_Problem description_
Reproduce exactly, with no other output, every line of the data below from the line containing "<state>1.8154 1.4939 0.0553" to the end, inclusive.
+ + + + + + +
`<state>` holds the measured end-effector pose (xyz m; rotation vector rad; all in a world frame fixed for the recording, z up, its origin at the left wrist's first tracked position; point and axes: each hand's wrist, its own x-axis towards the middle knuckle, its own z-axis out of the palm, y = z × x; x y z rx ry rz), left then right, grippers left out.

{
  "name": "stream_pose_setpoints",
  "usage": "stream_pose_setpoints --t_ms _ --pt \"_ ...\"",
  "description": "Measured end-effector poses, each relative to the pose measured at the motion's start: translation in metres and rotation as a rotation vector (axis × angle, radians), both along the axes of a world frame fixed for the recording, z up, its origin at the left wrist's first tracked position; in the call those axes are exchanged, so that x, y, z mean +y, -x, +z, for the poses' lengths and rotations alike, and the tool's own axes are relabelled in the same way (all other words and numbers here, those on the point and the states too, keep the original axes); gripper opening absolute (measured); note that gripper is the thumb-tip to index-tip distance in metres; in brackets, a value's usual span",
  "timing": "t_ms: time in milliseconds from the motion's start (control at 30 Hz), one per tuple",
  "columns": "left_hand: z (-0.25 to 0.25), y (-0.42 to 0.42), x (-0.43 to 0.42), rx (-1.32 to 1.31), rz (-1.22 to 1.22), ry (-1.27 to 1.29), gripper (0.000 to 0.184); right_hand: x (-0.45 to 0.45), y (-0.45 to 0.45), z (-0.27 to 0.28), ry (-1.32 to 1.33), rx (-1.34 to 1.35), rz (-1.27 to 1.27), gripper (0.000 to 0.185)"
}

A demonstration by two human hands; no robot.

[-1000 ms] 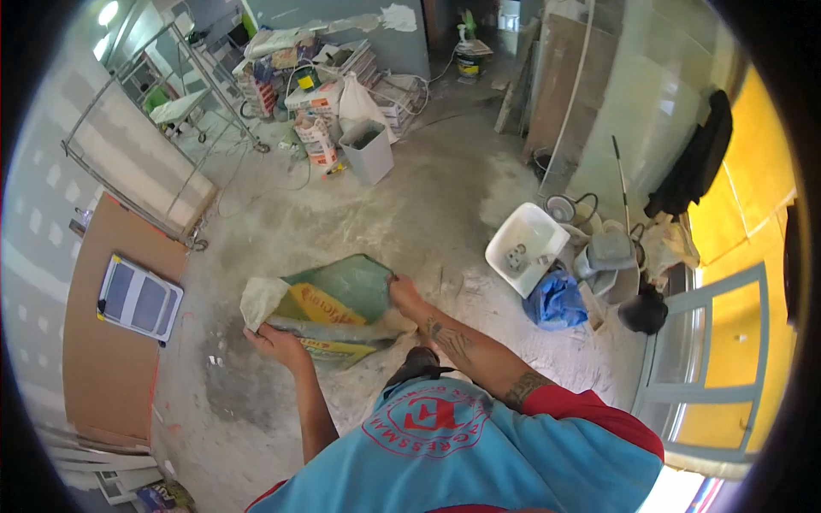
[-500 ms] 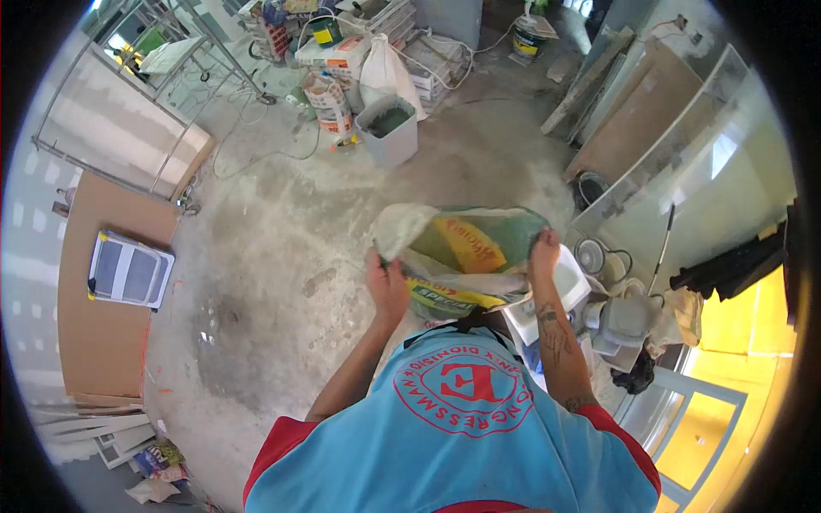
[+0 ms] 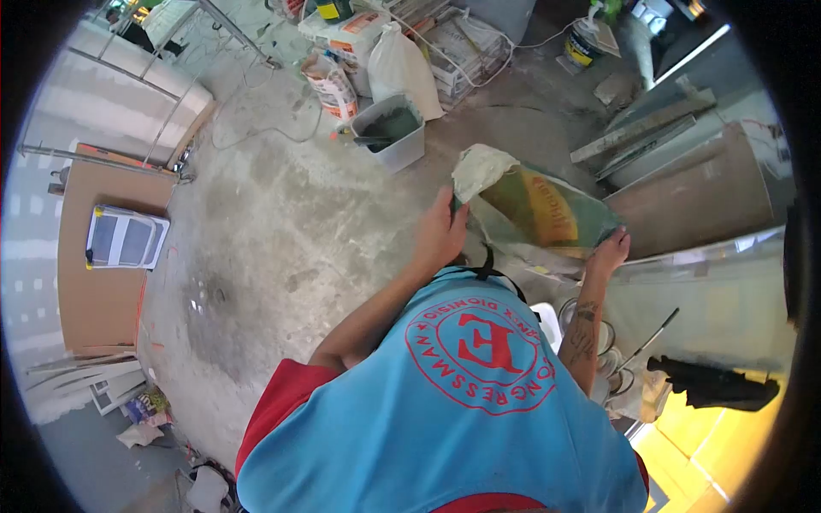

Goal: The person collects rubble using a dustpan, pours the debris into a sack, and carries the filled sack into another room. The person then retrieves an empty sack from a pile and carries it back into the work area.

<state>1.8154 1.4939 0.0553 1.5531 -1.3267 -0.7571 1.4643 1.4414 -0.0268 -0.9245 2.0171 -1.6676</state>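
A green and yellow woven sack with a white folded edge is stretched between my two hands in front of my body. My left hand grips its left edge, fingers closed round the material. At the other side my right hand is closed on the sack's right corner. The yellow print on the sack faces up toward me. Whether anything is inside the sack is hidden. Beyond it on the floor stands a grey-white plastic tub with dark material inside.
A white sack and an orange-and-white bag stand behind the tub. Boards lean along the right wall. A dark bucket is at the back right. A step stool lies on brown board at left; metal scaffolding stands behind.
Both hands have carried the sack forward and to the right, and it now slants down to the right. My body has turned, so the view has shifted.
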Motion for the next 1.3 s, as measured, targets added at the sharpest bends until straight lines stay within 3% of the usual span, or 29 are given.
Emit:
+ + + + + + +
_Exercise answer_
<state>1.8154 1.4939 0.0553 1.5531 -1.3267 -0.7571 1.4643 1.4414 -0.0268 -0.9245 2.0171 -1.6676</state>
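A green and yellow woven sack with a white folded edge is stretched between my two hands in front of my body. My left hand grips its left edge, fingers closed round the material. At the other side my right hand is closed on the sack's right corner. The yellow print on the sack faces up toward me. Whether anything is inside the sack is hidden. Beyond it on the floor stands a grey-white plastic tub with dark material inside.
A white sack and an orange-and-white bag stand behind the tub. Boards lean along the right wall. A dark bucket is at the back right. A step stool lies on brown board at left; metal scaffolding stands behind.
Both hands have carried the sack forward and to the right, and it now slants down to the right. My body has turned, so the view has shifted.
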Motion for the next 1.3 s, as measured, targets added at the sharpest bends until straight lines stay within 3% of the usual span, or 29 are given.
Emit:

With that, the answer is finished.